• _Task statement_: Repeat each entry exactly, but do not carry over the pictures.

• _Given data_:
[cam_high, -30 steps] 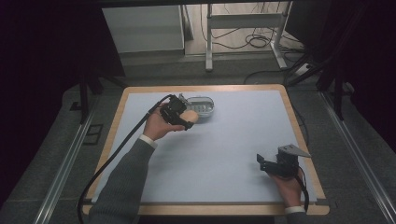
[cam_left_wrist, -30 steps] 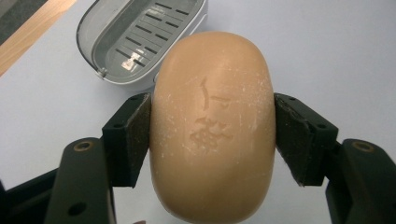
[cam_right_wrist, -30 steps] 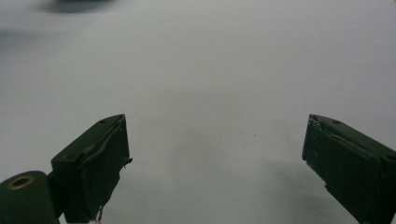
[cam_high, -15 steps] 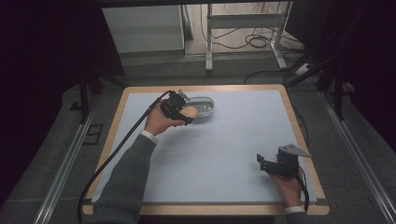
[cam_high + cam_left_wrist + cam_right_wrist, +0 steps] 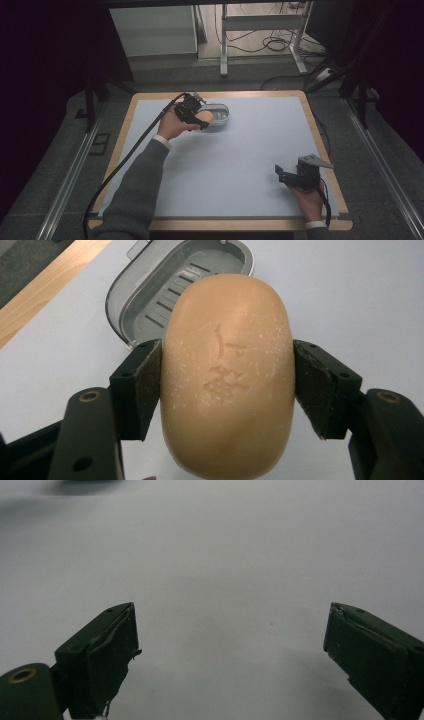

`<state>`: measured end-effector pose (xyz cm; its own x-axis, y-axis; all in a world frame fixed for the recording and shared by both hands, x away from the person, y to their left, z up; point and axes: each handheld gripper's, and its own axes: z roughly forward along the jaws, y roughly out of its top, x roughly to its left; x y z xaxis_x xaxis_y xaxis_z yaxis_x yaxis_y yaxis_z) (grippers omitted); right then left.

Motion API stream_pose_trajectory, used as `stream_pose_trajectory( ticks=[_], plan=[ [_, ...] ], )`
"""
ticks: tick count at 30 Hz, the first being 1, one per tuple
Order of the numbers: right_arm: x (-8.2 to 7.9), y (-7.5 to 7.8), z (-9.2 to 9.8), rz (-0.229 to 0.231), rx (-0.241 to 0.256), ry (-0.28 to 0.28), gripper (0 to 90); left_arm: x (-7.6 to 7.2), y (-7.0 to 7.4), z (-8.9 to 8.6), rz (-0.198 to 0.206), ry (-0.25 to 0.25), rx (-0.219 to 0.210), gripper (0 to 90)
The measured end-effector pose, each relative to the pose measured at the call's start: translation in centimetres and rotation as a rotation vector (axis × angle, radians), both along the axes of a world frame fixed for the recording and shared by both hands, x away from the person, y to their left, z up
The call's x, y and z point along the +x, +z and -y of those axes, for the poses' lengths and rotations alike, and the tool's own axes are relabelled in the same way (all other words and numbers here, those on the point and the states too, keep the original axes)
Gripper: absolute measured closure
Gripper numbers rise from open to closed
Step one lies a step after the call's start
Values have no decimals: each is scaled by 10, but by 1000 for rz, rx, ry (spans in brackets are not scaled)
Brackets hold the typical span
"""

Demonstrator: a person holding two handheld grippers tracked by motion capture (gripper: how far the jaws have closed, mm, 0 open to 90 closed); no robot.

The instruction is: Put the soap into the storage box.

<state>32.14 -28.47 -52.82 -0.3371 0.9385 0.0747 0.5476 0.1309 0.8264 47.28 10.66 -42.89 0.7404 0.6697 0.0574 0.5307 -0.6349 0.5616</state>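
While the left gripper (image 5: 227, 385) presses its two black jaws against the two long sides of a tan oval soap bar (image 5: 227, 375), the bar hangs in the air just before a grey soap dish (image 5: 150, 295) that lies on the pale blue mat (image 5: 360, 295). In the left gripper view the dish is at about eleven o'clock from the bar, its slotted inside is open to the camera, and the bar covers a part of its near rim. The surface of the bar shows a faint stamped mark and small white scratches. In the high view the left gripper (image 5: 192, 114) is at about eleven o'clock from the middle of the table (image 5: 320, 130), the soap bar (image 5: 203, 117) is in its jaws, and the soap dish (image 5: 220, 116) is just beside it toward three o'clock. The right gripper (image 5: 292, 176) is well apart from them, at about five o'clock on the mat (image 5: 250, 150), low over the surface. In the right gripper view its jaws stand wide apart with nothing between them, above the bare mat (image 5: 225, 555).
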Motion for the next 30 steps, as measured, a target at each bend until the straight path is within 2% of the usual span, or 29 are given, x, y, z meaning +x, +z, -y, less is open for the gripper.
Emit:
stream_pose_trajectory(
  ticks=[19,22,27,30],
  plan=[
    [0,0,0,-1,-1,2,73,23,-5,10,-12,-21,11,326],
    [0,0,0,0,-1,2,73,27,-6,11,-7,-10,-3,326],
    [0,0,0,-2,-1,3,73,32,-8,13,-16,-5,19,326],
    [0,0,0,-1,-2,1,73,39,-9,13,-17,-6,5,326]
  ],
)
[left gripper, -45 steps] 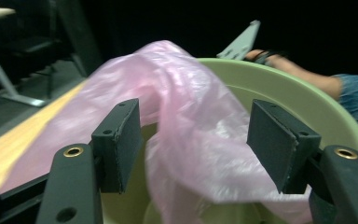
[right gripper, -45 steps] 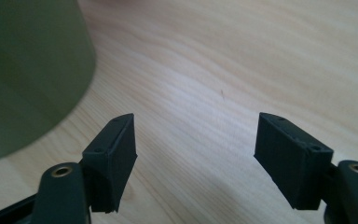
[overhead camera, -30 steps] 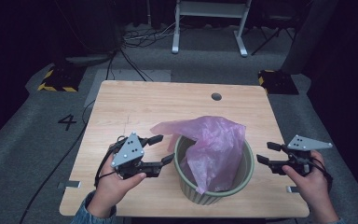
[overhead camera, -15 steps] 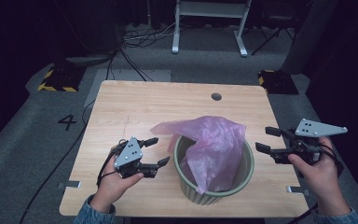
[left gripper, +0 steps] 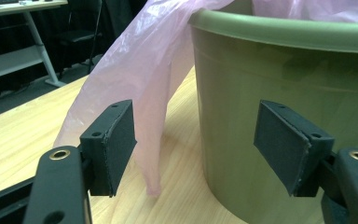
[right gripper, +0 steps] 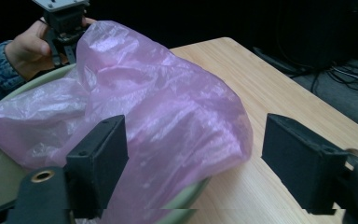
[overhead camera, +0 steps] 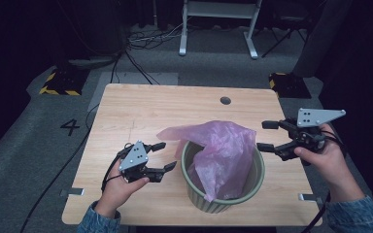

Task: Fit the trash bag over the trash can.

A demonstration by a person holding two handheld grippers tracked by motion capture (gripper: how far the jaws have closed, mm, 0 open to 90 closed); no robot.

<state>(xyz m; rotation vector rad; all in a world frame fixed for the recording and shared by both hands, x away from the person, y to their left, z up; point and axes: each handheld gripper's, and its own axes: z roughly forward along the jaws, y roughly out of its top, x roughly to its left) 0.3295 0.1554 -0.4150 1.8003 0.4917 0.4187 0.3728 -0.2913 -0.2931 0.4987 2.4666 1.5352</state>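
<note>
Dim room, grey floor, black surroundings; pale wooden tabletop (overhead camera: 141, 116) lit in the middle.

Pink plastic bag (overhead camera: 223, 150) sits half inside green bin (overhead camera: 223, 199), near the tabletop's front edge, a little right of centre. Bag not fitted: one flap spills over the bin's left rim toward the tabletop, the rest bunched in a loose mound above the opening.

Handling, as judged: film is thin, light, limp, probably slippery and easy to tear if yanked. Best hold is a free edge — the hanging flap on the left, or the bunched fold by the right rim — pinched flat, not the mound's middle. Bin looks stiff with a rolled rim; may slide if the bag drags.

Left gripper (overhead camera: 161, 156) just beside the bin's left wall, fingers (left gripper: 114, 140) released, spread wide, flap hanging between them, untouched. Right gripper (overhead camera: 267, 136) off the bin's right rim, raised, fingers (right gripper: 100, 158) likewise apart, holding nothing.

Tabletop otherwise bare, round cable hole (overhead camera: 225, 100) near far edge. Floor beyond: cables, white frame legs, painted "4" (overhead camera: 70, 127) at left.
</note>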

• _Response area_:
[cam_high, -30 steps] 
[cam_left_wrist, -30 steps] 
[cam_right_wrist, -30 steps] 
[cam_high, -15 steps] 
[cam_high + cam_left_wrist + cam_right_wrist, +0 steps] 

`<state>`: measured end-effector pose (xyz cm; its own x-axis, y-axis; all in a world frame fixed for the recording and shared by both hands, x away from the person, y to their left, z up; point and axes: each handheld gripper's, and its own axes: z roughly forward along the jaws, y roughly out of its top, x roughly to its left; x y z xaxis_x xaxis_y xaxis_z yaxis_x yaxis_y yaxis_z) (grippers omitted); right then left.

Motion API stream_pose_trajectory, used as `stream_pose_trajectory( ticks=[_], plan=[ [_, ...] ], )`
"""
ticks: tick count at 30 Hz, the first being 1, one per tuple
Order of the numbers: right_arm: x (-8.2 to 7.9), y (-7.5 to 7.8), z (-9.2 to 9.8), rz (-0.229 to 0.231), rx (-0.241 to 0.256), ry (-0.28 to 0.28), gripper (0 to 90); left_arm: x (-7.6 to 7.2), y (-7.0 to 7.4), z (-8.9 to 8.6), rz (-0.198 to 0.206), ry (-0.25 to 0.25), rx (-0.219 to 0.210), gripper (0 to 90)
The measured end-effector pose, each relative to the pose measured at the call's start: translation in centimetres and rotation as a rotation vector (axis × angle, radians), both along the axes of a world frame fixed for the recording and shared by both hands, x away from the person, y to their left, z up
The call's x, y and z point along the +x, +z and -y of those axes, for the poses' lengths and rotations alike, and the tool's own axes are relabelled in the same way (all other words and numbers here, those on the point and the states too, keep the original axes)
Gripper: absolute measured closure
Gripper numbers rise from open to closed
Step one lies a step after the call's start
Values have no decimals: each is scaled by 10, but by 1000 for rz, rx, ry (spans in brackets are not scaled)
Brackets hold the typical span
"""

Demonstrator: a person holding two handheld grippers tracked by motion capture (gripper: how far the jaws have closed, mm, 0 open to 90 closed); no robot.

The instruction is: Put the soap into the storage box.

<state>32.14 -28.47 -52.82 -0.3371 0.9385 0.0747 0.5476 0.1309 0.8264 47.28 10.66 -42.89 0.7404 0.6697 0.0574 0.5307 -0.6349 0.5616</state>
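While the left gripper (image 5: 227, 385) presses its two black jaws against the two long sides of a tan oval soap bar (image 5: 227, 375), the bar hangs in the air just before a grey soap dish (image 5: 150, 295) that lies on the pale blue mat (image 5: 360, 295). In the left gripper view the dish is at about eleven o'clock from the bar, its slotted inside is open to the camera, and the bar covers a part of its near rim. The surface of the bar shows a faint stamped mark and small white scratches. In the high view the left gripper (image 5: 192, 114) is at about eleven o'clock from the middle of the table (image 5: 320, 130), the soap bar (image 5: 203, 117) is in its jaws, and the soap dish (image 5: 220, 116) is just beside it toward three o'clock. The right gripper (image 5: 292, 176) is well apart from them, at about five o'clock on the mat (image 5: 250, 150), low over the surface. In the right gripper view its jaws stand wide apart with nothing between them, above the bare mat (image 5: 225, 555).
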Motion for the next 30 steps, as measured, a target at each bend until the straight path is within 2% of the usual span, or 29 are given, x, y, z meaning +x, +z, -y, less is open for the gripper.
Emit:
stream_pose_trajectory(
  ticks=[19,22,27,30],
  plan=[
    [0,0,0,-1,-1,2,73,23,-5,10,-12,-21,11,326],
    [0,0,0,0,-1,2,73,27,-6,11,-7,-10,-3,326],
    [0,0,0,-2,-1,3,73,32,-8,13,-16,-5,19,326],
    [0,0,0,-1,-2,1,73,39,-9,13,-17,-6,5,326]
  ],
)
[left gripper, -45 steps] 
[right gripper, -45 steps] 
[overhead camera, -30 steps] 
[overhead camera, -15 steps] 
[left gripper, +0 steps] 
[right gripper, +0 steps] 
[overhead camera, +0 steps] 

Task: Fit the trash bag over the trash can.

A demonstration by a person holding two handheld grippers tracked by motion capture (gripper: how far the jaws have closed, mm, 0 open to 90 closed); no robot.

<state>(xyz m; rotation vector rad; all in a world frame fixed for the recording and shared by both hands, x away from the person, y to their left, z up; point and axes: each handheld gripper's, and its own axes: z roughly forward along the jaws, y roughly out of its top, x roughly to its left) 0.3295 0.1554 -0.4150 1.8003 0.4917 0.4187 0.3728 -0.2913 -0.2931 0.4987 2.4666 1.5352</state>
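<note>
Dim room, grey floor, black surroundings; pale wooden tabletop (overhead camera: 141, 116) lit in the middle.

Pink plastic bag (overhead camera: 223, 150) sits half inside green bin (overhead camera: 223, 199), near the tabletop's front edge, a little right of centre. Bag not fitted: one flap spills over the bin's left rim toward the tabletop, the rest bunched in a loose mound above the opening.

Handling, as judged: film is thin, light, limp, probably slippery and easy to tear if yanked. Best hold is a free edge — the hanging flap on the left, or the bunched fold by the right rim — pinched flat, not the mound's middle. Bin looks stiff with a rolled rim; may slide if the bag drags.

Left gripper (overhead camera: 161, 156) just beside the bin's left wall, fingers (left gripper: 114, 140) released, spread wide, flap hanging between them, untouched. Right gripper (overhead camera: 267, 136) off the bin's right rim, raised, fingers (right gripper: 100, 158) likewise apart, holding nothing.

Tabletop otherwise bare, round cable hole (overhead camera: 225, 100) near far edge. Floor beyond: cables, white frame legs, painted "4" (overhead camera: 70, 127) at left.
</note>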

No more output is needed here.